§ EXERCISE REQUIREMENTS:
Restate the opening lines of the material below word for word, stopping after the line that contains "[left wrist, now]".

§ DATA EXCERPT:
+--

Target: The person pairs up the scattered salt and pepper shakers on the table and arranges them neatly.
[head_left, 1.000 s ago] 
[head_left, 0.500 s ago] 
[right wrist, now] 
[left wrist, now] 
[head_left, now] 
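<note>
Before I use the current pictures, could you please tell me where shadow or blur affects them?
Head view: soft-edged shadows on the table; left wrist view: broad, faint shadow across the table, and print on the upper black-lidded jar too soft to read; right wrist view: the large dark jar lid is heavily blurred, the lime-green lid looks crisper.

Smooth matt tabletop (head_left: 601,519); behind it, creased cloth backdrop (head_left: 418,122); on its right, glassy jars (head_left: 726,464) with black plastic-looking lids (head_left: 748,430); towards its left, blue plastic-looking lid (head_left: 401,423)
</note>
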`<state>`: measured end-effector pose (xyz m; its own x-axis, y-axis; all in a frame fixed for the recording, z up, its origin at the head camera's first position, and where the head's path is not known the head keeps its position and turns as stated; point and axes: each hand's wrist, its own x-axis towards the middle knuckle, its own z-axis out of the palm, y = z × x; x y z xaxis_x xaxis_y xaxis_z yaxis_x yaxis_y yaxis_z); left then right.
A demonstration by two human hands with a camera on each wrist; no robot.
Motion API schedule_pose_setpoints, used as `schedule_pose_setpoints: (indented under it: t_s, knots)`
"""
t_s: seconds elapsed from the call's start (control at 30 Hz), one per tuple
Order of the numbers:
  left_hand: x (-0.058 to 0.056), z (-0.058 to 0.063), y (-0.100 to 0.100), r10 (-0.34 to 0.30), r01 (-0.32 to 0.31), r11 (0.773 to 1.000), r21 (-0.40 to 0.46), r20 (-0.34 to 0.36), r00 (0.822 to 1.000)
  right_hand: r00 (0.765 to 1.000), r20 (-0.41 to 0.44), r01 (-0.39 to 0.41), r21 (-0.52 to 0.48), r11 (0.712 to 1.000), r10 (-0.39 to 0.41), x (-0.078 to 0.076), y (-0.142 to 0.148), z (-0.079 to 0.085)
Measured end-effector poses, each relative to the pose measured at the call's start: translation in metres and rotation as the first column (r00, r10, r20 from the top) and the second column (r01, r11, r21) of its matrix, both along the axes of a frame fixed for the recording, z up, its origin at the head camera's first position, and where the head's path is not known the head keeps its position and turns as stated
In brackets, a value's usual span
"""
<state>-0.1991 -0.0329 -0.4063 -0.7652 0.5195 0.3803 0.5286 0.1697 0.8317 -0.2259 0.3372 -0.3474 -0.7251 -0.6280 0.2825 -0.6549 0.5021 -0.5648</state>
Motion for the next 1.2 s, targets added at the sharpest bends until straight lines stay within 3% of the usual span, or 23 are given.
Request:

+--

§ ANSWER TO THE EXERCISE:
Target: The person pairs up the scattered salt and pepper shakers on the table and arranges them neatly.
[head_left, 1.000 s ago] 
[head_left, 0.500 s ago] 
[right wrist, now] 
[left wrist, now] 

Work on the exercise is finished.